*** Opening of Given records ***

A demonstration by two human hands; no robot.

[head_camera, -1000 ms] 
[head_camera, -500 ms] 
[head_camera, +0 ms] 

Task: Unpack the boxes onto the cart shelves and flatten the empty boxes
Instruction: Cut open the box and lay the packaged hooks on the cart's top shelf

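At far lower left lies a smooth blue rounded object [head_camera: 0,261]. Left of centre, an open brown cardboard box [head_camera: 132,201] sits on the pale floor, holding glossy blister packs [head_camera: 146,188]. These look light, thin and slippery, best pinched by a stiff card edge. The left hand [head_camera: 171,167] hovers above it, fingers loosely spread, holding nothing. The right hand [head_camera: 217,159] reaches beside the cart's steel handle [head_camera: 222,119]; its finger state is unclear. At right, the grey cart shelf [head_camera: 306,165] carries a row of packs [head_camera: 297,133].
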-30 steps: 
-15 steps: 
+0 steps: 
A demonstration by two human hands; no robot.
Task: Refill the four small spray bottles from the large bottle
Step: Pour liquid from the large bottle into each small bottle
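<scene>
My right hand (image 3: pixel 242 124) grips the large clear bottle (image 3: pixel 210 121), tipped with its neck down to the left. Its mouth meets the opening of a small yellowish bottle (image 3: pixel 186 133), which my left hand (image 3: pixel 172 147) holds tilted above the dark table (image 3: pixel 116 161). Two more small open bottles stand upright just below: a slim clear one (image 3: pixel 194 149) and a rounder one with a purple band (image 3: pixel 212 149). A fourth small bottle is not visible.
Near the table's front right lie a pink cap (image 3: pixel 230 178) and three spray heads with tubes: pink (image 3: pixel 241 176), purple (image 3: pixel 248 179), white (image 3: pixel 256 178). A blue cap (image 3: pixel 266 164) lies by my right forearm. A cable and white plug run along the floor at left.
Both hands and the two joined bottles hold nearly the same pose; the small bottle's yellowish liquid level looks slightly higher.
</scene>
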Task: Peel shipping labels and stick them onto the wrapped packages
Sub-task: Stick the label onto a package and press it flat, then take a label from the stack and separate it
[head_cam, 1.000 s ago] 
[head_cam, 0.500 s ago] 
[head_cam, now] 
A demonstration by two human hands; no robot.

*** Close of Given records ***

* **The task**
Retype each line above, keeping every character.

* **Expected answer**
A demonstration by two human hands; no robot.

[head_camera, -1000 ms] 
[head_camera, -500 ms] 
[head_camera, +0 ms] 

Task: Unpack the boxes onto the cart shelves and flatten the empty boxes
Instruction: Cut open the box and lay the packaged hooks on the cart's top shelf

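At far lower left lies a smooth blue rounded object [head_camera: 0,261]. Left of centre, an open brown cardboard box [head_camera: 132,201] sits on the pale floor, holding glossy blister packs [head_camera: 146,188]. These look light, thin and slippery, best pinched by a stiff card edge. The left hand [head_camera: 171,167] hovers above it, fingers loosely spread, holding nothing. The right hand [head_camera: 217,159] reaches beside the cart's steel handle [head_camera: 222,119]; its finger state is unclear. At right, the grey cart shelf [head_camera: 306,165] carries a row of packs [head_camera: 297,133].
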-30 steps: 
-15 steps: 
+0 steps: 
A demonstration by two human hands; no robot.
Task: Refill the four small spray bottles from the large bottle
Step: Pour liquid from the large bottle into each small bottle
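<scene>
My right hand (image 3: pixel 242 124) grips the large clear bottle (image 3: pixel 210 121), tipped with its neck down to the left. Its mouth meets the opening of a small yellowish bottle (image 3: pixel 186 133), which my left hand (image 3: pixel 172 147) holds tilted above the dark table (image 3: pixel 116 161). Two more small open bottles stand upright just below: a slim clear one (image 3: pixel 194 149) and a rounder one with a purple band (image 3: pixel 212 149). A fourth small bottle is not visible.
Near the table's front right lie a pink cap (image 3: pixel 230 178) and three spray heads with tubes: pink (image 3: pixel 241 176), purple (image 3: pixel 248 179), white (image 3: pixel 256 178). A blue cap (image 3: pixel 266 164) lies by my right forearm. A cable and white plug run along the floor at left.
Both hands and the two joined bottles hold nearly the same pose; the small bottle's yellowish liquid level looks slightly higher.
</scene>
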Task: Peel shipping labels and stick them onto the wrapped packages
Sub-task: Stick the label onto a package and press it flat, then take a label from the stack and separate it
[head_cam, 1.000 s ago] 
[head_cam, 0.500 s ago] 
[head_cam, now] 
A demonstration by two human hands; no robot.

With this, the answer is finished.